**EXERCISE DETAILS**: A verbatim reproduction of the lines below, from the line containing "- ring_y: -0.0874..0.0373" through the line containing "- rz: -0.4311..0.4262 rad", both ends included, is the whole required output.

**DATA TO PROCESS**:

#####

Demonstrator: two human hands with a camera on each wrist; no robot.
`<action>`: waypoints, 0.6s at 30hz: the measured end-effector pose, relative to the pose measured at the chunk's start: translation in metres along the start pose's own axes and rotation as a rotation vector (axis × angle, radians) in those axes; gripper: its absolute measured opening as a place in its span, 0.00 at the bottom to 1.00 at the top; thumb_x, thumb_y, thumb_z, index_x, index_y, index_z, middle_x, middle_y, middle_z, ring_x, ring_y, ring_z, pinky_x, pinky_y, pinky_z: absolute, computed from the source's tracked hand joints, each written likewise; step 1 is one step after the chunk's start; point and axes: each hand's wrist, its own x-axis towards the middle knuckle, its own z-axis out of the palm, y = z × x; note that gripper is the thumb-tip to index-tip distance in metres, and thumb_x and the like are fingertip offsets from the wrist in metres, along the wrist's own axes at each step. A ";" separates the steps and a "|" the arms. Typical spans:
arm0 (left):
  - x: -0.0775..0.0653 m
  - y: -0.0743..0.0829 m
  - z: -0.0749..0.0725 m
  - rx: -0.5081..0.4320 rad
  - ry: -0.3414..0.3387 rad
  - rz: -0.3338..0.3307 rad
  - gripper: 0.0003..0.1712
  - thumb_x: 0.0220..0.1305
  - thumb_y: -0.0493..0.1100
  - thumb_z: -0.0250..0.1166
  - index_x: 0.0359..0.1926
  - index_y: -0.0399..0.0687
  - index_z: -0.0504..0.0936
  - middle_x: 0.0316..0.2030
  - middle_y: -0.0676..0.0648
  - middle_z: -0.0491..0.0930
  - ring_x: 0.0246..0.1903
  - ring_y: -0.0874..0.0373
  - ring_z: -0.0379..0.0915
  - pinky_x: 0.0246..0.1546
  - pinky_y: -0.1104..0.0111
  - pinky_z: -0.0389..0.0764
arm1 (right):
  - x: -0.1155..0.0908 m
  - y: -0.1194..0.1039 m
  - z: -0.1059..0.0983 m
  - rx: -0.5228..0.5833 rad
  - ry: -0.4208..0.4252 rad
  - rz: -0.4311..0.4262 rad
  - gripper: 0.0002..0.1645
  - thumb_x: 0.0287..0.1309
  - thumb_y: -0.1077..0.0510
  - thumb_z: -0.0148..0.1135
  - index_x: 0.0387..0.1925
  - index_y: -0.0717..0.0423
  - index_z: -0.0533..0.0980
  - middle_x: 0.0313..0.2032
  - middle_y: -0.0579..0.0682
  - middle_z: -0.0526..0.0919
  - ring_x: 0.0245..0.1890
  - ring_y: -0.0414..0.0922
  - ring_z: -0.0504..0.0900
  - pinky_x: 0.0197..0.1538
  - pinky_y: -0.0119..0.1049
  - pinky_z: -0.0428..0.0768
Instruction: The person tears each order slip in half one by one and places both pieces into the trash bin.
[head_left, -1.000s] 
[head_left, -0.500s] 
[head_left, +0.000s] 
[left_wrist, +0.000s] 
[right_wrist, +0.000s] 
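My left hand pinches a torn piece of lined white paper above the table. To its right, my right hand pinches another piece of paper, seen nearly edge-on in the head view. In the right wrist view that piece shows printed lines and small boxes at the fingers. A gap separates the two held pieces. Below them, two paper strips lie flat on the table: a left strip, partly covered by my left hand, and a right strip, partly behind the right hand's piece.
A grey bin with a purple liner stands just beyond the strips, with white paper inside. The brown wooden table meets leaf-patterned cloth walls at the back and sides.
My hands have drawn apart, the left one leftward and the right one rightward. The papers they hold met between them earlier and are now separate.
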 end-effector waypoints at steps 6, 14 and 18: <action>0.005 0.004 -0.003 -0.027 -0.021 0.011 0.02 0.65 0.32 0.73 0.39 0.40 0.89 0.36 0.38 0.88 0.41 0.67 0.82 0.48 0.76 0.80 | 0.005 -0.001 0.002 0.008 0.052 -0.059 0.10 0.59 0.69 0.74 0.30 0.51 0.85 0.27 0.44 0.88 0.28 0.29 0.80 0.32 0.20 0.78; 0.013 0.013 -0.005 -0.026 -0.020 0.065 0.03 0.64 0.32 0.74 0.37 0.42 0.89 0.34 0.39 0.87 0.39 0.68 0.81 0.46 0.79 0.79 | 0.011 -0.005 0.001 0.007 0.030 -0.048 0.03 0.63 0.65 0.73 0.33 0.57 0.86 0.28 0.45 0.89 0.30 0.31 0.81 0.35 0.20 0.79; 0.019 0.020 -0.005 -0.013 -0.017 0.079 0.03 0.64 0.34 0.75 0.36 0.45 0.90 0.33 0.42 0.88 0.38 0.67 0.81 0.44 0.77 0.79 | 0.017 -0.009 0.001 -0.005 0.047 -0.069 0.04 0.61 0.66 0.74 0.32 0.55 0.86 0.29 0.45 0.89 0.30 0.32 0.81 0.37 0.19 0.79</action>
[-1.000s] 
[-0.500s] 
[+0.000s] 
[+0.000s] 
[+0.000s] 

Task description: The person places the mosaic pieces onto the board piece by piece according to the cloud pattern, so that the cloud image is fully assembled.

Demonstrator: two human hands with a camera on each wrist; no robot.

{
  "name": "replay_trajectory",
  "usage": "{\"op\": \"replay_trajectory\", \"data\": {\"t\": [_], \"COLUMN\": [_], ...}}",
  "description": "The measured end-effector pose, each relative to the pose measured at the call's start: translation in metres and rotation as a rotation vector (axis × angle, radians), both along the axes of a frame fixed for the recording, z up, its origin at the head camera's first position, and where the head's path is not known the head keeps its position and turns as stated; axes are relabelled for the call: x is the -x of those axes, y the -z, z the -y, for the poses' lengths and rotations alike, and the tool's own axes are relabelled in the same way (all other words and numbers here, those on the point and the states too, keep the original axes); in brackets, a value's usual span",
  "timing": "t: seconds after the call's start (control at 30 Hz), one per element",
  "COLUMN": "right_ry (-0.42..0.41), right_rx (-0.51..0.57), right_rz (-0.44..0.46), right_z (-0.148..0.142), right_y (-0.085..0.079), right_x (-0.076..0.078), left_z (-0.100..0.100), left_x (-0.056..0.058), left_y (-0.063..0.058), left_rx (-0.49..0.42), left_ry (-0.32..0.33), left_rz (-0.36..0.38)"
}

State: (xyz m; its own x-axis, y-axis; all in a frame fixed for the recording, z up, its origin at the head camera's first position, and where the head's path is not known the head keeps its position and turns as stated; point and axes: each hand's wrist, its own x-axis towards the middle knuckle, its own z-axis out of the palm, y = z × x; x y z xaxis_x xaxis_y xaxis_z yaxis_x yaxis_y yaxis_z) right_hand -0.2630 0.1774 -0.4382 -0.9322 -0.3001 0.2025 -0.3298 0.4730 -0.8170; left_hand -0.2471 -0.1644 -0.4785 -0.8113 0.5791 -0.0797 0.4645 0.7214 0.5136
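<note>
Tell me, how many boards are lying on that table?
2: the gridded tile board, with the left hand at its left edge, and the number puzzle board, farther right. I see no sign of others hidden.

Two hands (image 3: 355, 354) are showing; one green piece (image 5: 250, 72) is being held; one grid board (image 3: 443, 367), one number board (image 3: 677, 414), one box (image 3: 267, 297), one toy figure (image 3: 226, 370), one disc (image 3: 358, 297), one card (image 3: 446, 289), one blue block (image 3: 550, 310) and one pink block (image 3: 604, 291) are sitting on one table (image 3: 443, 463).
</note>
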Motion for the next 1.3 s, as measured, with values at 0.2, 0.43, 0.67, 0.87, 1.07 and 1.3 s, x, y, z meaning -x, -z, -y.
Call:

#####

**ANSWER BOX**:
  - ring_y: -0.0874..0.0373
  - ring_z: -0.0379..0.0915
  - pinky_x: 0.0246..0.1546
  - pinky_y: -0.1104..0.0111
  - pinky_z: -0.0389..0.0764
arm1 (right):
  - x: -0.1155..0.0908 m
  - y: -0.1194..0.1039 m
  - z: -0.1059..0.0983 m
  - rx: -0.5228..0.5833 rad
  - ry: -0.4208..0.4252 rad
  - rz: -0.4311..0.4262 rad

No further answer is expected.